Damien Jordan au bénéfice d’une formation partie de la base forestière
Né le 24 janvier 1986, Damien Jordan a passé son enfance à Epalinges. Il a hérité de ses parents l’amour de la nature en baignant depuis petit dans les forêts et la montagne, aux Diablerets d’où il est originaire. Il a effectué un apprentissage de forestier-bûcheron auprès de l’entreprise Daniel Ruch SA à Corcelles-le-Jorat. Un passage rude entre la vie scolaire et celle en extérieur par tous les temps qu’il a apprécié. Au cours de son école de recrue, il fait son permis poids lourd ce qui lui a permis d’avoir, pendant deux ans, le volant du premier camion de son entreprise formatrice.
En 2009, il prit le chemin des études : une année de maturité professionnelle à Marcelin en section sciences naturelles puis la formation d’ingénieur forestier à la Haute école des sciences agronomiques, forestières et alimentaires de Zollikofen. Il fit son stage d’éligibilité, permettant de travailler dans le domaine public, auprès du 3e ardt. Pendant les trois ans qui suivirent il occupa un poste auprès de ForêtSuisse, l’association des propriétaires forestiers à Soleure, avant de décrocher celui d’ingénieur forestier adjoint de la région ouest en 2017 qu’il abandonnera au 1er juillet prochain pour celui d’inspecteur des forêts du 5e ardt. Le jeune homme vit à Châtel-St-Denis avec sa compagne Aude et leurs deux enfants Timothée, 2 ans et Louise, 11 mois. Il apprécie les randonnées dans la région, le VTT pratiqué en famille et les voyages.
Faire face aux défis et rester humble dans sa vision
« Nous sommes devant un gros défi climatique, particulièrement au niveau des épicéas et des sapins, plus en station dans certaines forêts du plateau. Sans recette miracle pour y remédier, il faut accompagner ces changements, planter des sortes mieux adaptées à la chaleur tel le chêne et d’autres essences dites rares, sachant que nous n’avons pas encore beaucoup de recul. Eviter de couvrir des ha de manière artificielle mais créer des peuplements mélangés. Avoir une vision humble, laisser le naturel venir et tendre vers une futaie irrégulière, sans oublier que derrière chaque forêt, il y a un propriétaire qui a investi. Une approche fine, en restant attentifs aux volontés de ces derniers.
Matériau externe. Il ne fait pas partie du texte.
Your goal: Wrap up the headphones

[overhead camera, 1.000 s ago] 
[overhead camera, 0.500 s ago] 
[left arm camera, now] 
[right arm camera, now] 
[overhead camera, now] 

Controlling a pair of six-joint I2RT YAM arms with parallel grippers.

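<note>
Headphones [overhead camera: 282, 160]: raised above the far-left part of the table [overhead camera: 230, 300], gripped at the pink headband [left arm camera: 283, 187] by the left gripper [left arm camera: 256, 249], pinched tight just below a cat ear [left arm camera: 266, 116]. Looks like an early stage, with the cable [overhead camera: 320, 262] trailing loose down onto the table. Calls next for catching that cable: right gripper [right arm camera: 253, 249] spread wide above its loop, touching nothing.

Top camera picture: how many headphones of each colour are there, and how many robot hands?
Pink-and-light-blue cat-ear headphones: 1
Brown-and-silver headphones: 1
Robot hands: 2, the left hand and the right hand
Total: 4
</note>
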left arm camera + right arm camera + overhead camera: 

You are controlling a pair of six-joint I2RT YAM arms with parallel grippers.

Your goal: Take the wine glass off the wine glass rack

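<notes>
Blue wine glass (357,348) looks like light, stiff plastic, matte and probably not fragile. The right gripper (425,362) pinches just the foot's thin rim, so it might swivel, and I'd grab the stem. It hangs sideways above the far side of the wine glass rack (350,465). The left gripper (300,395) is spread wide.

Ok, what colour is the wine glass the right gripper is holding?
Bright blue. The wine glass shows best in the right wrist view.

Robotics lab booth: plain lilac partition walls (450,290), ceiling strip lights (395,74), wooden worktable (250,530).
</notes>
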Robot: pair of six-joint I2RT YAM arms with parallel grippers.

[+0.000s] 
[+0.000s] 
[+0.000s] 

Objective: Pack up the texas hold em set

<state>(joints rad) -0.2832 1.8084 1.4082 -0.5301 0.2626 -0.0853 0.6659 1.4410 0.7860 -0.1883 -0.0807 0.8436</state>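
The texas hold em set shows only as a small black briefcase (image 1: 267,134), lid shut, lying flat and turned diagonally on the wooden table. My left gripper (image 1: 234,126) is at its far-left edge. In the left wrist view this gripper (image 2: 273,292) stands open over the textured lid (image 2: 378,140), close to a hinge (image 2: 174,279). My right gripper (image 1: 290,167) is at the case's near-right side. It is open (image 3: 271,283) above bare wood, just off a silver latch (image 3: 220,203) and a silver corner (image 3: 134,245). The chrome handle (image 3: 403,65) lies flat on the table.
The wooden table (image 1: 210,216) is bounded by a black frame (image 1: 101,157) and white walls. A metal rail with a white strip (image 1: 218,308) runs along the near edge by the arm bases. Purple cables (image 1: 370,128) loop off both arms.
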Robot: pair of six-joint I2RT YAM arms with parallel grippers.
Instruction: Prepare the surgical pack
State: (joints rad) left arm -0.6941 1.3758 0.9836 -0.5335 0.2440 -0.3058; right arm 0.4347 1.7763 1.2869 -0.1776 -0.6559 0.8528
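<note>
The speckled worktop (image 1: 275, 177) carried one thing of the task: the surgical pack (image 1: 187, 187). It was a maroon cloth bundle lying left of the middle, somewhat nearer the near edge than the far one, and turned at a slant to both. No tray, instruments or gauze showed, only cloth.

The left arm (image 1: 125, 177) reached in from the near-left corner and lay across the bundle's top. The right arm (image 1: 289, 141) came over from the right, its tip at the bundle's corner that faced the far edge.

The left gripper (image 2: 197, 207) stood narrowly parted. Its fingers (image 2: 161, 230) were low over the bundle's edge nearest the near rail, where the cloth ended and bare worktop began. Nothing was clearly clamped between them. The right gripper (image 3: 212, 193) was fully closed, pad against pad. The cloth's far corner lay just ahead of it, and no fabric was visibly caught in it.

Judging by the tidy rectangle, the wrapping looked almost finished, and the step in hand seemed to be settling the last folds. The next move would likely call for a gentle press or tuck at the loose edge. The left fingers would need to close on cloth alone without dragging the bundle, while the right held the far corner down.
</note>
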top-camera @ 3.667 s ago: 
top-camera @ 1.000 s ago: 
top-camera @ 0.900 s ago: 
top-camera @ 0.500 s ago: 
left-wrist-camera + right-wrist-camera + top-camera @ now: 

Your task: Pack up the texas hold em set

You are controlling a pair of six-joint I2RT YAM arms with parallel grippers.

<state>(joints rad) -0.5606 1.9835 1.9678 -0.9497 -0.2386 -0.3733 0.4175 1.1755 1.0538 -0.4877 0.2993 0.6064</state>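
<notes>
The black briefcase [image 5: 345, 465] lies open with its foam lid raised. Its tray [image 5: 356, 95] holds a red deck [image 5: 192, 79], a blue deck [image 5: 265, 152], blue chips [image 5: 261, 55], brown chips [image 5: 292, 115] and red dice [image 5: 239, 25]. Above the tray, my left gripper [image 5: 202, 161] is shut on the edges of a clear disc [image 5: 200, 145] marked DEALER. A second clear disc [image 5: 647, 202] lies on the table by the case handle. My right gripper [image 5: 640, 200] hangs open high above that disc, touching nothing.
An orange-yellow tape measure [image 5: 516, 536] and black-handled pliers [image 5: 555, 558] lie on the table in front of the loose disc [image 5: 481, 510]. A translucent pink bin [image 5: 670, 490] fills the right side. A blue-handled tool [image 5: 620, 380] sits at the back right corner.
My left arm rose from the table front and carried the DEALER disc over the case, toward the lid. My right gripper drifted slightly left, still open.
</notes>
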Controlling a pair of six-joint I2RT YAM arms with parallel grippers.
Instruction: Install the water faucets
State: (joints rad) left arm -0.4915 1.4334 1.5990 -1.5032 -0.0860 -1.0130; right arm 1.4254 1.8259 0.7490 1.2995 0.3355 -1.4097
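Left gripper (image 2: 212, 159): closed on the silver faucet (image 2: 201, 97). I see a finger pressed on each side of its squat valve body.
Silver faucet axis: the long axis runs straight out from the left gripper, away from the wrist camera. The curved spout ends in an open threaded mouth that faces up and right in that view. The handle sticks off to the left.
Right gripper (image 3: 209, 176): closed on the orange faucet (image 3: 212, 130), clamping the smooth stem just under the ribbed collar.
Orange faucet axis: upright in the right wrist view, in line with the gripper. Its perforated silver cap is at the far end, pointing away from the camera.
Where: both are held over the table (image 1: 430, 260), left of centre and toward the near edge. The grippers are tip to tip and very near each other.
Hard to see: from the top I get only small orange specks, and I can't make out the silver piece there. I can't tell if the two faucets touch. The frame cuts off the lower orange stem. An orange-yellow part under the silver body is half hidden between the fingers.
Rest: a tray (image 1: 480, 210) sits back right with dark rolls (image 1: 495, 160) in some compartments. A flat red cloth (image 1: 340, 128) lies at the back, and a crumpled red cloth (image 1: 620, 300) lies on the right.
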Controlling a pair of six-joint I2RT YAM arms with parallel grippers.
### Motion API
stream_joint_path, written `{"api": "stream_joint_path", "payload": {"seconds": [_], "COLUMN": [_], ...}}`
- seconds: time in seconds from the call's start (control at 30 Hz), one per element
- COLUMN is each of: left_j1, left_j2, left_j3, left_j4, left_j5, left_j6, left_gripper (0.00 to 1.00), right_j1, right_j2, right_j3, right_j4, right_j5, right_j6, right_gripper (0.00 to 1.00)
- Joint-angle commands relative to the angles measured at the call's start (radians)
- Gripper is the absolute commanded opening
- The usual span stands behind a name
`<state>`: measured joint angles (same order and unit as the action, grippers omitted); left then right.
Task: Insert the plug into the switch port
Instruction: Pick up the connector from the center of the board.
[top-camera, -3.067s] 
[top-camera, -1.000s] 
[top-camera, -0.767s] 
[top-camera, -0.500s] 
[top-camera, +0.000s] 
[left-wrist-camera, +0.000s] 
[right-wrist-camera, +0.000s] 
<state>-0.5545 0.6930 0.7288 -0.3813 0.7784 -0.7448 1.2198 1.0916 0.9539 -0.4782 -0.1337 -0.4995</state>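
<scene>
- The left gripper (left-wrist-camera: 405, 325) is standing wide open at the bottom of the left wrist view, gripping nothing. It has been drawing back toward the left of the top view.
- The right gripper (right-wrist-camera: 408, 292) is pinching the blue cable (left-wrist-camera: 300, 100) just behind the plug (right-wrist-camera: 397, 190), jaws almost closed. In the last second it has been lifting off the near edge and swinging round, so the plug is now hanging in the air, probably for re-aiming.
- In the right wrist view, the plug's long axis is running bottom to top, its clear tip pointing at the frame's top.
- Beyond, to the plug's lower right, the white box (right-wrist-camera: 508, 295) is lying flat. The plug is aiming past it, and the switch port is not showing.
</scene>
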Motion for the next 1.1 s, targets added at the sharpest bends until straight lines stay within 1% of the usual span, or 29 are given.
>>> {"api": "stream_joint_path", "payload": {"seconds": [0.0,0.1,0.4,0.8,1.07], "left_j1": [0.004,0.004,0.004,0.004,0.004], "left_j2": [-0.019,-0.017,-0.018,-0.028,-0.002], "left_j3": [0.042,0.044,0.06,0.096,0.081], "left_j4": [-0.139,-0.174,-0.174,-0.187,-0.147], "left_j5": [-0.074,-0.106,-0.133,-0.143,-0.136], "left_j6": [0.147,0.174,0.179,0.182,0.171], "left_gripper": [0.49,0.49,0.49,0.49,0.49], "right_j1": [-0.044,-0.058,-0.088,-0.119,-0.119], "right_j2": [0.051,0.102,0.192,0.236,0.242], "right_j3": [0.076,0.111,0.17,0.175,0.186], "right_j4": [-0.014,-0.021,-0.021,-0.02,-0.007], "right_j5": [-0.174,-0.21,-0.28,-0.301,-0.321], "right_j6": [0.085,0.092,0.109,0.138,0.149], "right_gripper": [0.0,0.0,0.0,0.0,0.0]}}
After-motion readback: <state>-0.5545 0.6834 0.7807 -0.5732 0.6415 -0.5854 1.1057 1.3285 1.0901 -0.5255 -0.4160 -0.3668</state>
Cette sensibilité est déjà bien engagée » souligne le futur inspecteur qui prendra le temps d’observer, en forêt, ce territoire varié situé entre zones urbaines et Préalpes. « Cette fonction consistera aussi, comme l’a voulu le législateur, à mettre en réserve 10% de la surface forestière suisse d’ici à 2030, définir les zones potentielles lors de l’établissement de la planification forestière, inviter les propriétaires à la réflexion. L’entretien des forêts protectrices, l’accueil du public, l’augmentation de l’utilisation du bois local comme ressource pour la construction et l’énergie, entretenir une bonne communication, assurer le soutien aux communes et aux privés, entre autres font aussi partie de la tâche » énumère Damien Jordan, motivé à relever ses manches.